Task details: The records below must be repeated exactly, but without their pictures.

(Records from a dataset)
%%
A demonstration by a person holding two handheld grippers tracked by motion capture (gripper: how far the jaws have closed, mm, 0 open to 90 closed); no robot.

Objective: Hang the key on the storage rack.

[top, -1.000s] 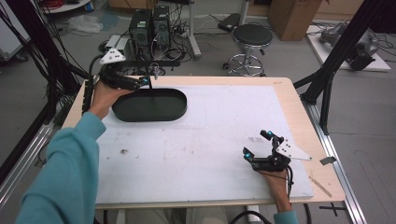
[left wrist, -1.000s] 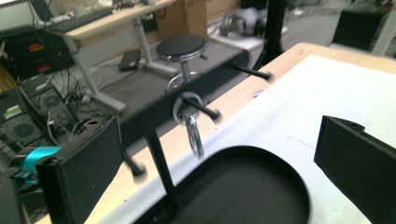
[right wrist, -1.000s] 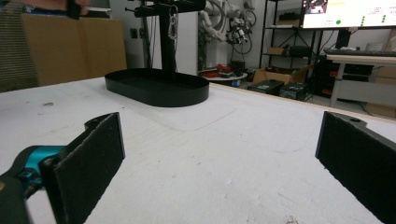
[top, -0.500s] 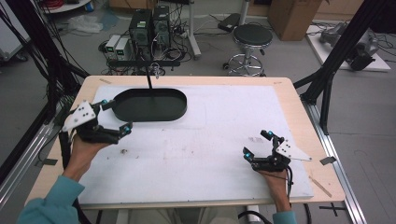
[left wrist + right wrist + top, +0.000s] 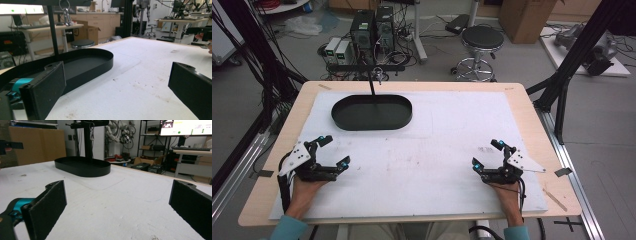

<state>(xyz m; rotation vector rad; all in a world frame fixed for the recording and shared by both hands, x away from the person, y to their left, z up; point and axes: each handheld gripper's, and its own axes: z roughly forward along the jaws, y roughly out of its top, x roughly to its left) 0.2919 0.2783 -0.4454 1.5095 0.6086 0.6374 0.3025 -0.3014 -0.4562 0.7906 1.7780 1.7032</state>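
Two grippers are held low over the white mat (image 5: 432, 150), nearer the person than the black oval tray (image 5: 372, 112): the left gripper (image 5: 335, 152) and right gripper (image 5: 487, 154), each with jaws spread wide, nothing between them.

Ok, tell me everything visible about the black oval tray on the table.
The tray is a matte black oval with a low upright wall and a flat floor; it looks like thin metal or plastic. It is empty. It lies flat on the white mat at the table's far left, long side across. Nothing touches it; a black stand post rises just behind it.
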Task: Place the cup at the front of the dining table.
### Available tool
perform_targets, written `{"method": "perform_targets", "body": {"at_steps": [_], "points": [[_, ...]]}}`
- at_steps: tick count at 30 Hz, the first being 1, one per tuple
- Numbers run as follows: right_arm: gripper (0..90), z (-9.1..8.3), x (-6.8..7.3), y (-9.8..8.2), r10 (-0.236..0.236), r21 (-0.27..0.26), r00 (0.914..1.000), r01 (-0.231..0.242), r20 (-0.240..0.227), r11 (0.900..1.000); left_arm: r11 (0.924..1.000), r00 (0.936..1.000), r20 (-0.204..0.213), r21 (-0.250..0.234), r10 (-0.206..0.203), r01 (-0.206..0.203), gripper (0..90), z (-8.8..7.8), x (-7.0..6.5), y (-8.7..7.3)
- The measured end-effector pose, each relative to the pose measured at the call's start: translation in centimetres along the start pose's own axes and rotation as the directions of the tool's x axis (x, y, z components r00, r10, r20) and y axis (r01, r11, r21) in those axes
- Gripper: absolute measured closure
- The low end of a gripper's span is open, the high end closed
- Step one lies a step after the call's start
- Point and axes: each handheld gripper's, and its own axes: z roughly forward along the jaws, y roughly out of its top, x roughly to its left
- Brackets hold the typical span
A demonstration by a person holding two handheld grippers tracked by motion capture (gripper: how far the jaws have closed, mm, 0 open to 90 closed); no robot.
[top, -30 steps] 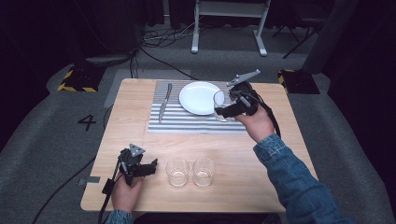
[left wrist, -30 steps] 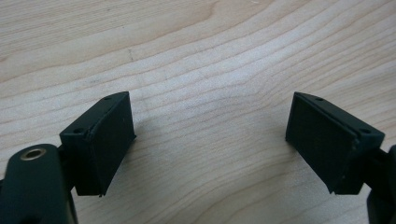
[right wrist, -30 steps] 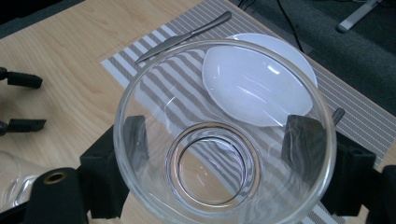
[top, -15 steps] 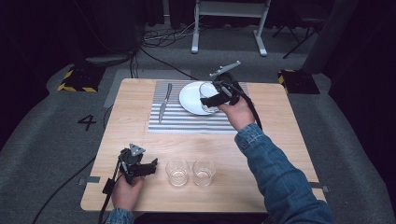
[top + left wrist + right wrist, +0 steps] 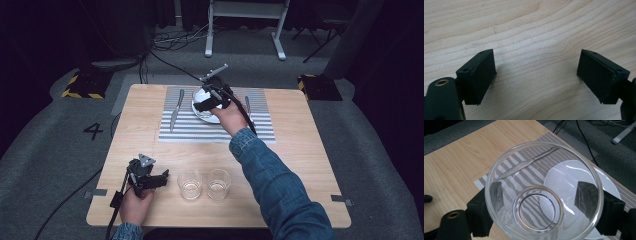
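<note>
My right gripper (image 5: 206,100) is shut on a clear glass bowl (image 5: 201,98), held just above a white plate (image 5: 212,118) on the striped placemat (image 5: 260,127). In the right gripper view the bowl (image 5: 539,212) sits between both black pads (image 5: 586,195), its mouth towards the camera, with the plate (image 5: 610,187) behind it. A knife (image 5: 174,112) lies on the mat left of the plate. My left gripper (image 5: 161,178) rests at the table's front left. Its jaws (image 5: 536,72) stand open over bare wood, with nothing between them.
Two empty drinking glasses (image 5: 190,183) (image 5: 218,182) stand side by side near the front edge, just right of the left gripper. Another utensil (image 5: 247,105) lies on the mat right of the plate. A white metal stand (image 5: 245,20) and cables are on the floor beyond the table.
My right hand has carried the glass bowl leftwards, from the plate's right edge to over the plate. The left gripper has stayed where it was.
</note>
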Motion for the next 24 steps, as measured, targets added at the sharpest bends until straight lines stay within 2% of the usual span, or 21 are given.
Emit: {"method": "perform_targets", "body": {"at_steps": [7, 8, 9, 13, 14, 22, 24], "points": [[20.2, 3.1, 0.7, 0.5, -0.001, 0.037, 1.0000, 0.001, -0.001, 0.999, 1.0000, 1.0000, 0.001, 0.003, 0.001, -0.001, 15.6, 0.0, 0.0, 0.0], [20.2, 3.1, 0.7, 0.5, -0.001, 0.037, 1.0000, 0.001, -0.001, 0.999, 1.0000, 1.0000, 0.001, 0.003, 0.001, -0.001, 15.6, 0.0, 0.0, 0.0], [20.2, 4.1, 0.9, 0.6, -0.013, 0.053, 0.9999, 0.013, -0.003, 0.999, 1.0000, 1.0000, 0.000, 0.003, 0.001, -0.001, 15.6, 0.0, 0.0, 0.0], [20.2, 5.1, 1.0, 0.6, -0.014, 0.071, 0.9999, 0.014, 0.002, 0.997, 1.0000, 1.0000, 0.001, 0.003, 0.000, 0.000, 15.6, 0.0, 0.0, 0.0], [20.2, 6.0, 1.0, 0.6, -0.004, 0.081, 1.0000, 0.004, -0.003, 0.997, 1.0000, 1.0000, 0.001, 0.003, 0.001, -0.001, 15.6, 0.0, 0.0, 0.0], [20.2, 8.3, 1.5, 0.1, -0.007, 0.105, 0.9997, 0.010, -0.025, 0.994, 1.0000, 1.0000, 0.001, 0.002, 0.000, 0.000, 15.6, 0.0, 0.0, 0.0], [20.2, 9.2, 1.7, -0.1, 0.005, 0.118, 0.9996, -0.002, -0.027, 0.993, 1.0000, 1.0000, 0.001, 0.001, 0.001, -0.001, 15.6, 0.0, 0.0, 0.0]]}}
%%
Response:
A demonstration by a person holding two handheld grippers tracked by motion capture (gripper: how far the jaws have closed, mm, 0 open to 90 closed); no robot.

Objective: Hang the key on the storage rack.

[top, -1.000s] 
[left wrist, -1.000s] 
[right wrist, -1.000s] 
[top, -0.500s] 
[left wrist + right wrist + top, +0.000s] 

<state>(xyz m; rotation vector rad; all in a world frame fixed for the recording and shared by both hands, x away from the person, y to their left, z up; point and axes: each handheld gripper's, and its own axes: z roughly forward along the jaws, y roughly out of its top, x roughly to its left) 0.2919 0.2783 -0.4454 1.5095 0.6086 0.6374 0.3025 -0.3014 -0.4562 0.7906 1.7780 1.7032</state>
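Two grippers are held low over the white mat (image 5: 432, 150), nearer the person than the black oval tray (image 5: 372, 112): the left gripper (image 5: 335, 152) and right gripper (image 5: 487, 154), each with jaws spread wide, nothing between them.

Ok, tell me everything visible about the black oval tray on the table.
The tray is a matte black oval with a low upright wall and a flat floor; it looks like thin metal or plastic. It is empty. It lies flat on the white mat at the table's far left, long side across. Nothing touches it; a black stand post rises just behind it.
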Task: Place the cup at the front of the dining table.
### Available tool
perform_targets, written `{"method": "perform_targets", "body": {"at_steps": [_], "points": [[_, ...]]}}`
- at_steps: tick count at 30 Hz, the first being 1, one per tuple
- Numbers run as follows: right_arm: gripper (0..90), z (-9.1..8.3), x (-6.8..7.3), y (-9.8..8.2), r10 (-0.236..0.236), r21 (-0.27..0.26), r00 (0.914..1.000), r01 (-0.231..0.242), r20 (-0.240..0.227), r11 (0.900..1.000); left_arm: r11 (0.924..1.000), r00 (0.936..1.000), r20 (-0.204..0.213), r21 (-0.250..0.234), r10 (-0.206..0.203), r01 (-0.206..0.203), gripper (0..90), z (-8.8..7.8), x (-7.0..6.5), y (-8.7..7.3)
- The measured end-effector pose, each relative to the pose measured at the call's start: translation in centimetres along the start pose's own axes and rotation as the directions of the tool's x axis (x, y, z components r00, r10, r20) and y axis (r01, r11, r21) in those axes
- Gripper: absolute measured closure
- The low end of a gripper's span is open, the high end closed
- Step one lies a step after the call's start
- Point and axes: each handheld gripper's, and its own axes: z roughly forward along the jaws, y roughly out of its top, x roughly to its left
- Brackets hold the typical span
A demonstration by a person holding two handheld grippers tracked by motion capture (gripper: how far the jaws have closed, mm, 0 open to 90 closed); no robot.
[top, -30 steps] 
[left wrist, -30 steps] 
[right wrist, -30 steps] 
[top, -15 steps] 
[top + left wrist + right wrist, +0 steps] 
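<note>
My right gripper (image 5: 206,100) is shut on a clear glass bowl (image 5: 201,98), held just above a white plate (image 5: 212,118) on the striped placemat (image 5: 260,127). In the right gripper view the bowl (image 5: 539,212) sits between both black pads (image 5: 586,195), its mouth towards the camera, with the plate (image 5: 610,187) behind it. A knife (image 5: 174,112) lies on the mat left of the plate. My left gripper (image 5: 161,178) rests at the table's front left. Its jaws (image 5: 536,72) stand open over bare wood, with nothing between them.
Two empty drinking glasses (image 5: 190,183) (image 5: 218,182) stand side by side near the front edge, just right of the left gripper. Another utensil (image 5: 247,105) lies on the mat right of the plate. A white metal stand (image 5: 245,20) and cables are on the floor beyond the table.
My right hand has carried the glass bowl leftwards, from the plate's right edge to over the plate. The left gripper has stayed where it was.
</note>
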Motion for the next 24 steps, as measured, targets added at the sharpest bends until straight lines stay within 2% of the usual span, or 21 are given.
Emit: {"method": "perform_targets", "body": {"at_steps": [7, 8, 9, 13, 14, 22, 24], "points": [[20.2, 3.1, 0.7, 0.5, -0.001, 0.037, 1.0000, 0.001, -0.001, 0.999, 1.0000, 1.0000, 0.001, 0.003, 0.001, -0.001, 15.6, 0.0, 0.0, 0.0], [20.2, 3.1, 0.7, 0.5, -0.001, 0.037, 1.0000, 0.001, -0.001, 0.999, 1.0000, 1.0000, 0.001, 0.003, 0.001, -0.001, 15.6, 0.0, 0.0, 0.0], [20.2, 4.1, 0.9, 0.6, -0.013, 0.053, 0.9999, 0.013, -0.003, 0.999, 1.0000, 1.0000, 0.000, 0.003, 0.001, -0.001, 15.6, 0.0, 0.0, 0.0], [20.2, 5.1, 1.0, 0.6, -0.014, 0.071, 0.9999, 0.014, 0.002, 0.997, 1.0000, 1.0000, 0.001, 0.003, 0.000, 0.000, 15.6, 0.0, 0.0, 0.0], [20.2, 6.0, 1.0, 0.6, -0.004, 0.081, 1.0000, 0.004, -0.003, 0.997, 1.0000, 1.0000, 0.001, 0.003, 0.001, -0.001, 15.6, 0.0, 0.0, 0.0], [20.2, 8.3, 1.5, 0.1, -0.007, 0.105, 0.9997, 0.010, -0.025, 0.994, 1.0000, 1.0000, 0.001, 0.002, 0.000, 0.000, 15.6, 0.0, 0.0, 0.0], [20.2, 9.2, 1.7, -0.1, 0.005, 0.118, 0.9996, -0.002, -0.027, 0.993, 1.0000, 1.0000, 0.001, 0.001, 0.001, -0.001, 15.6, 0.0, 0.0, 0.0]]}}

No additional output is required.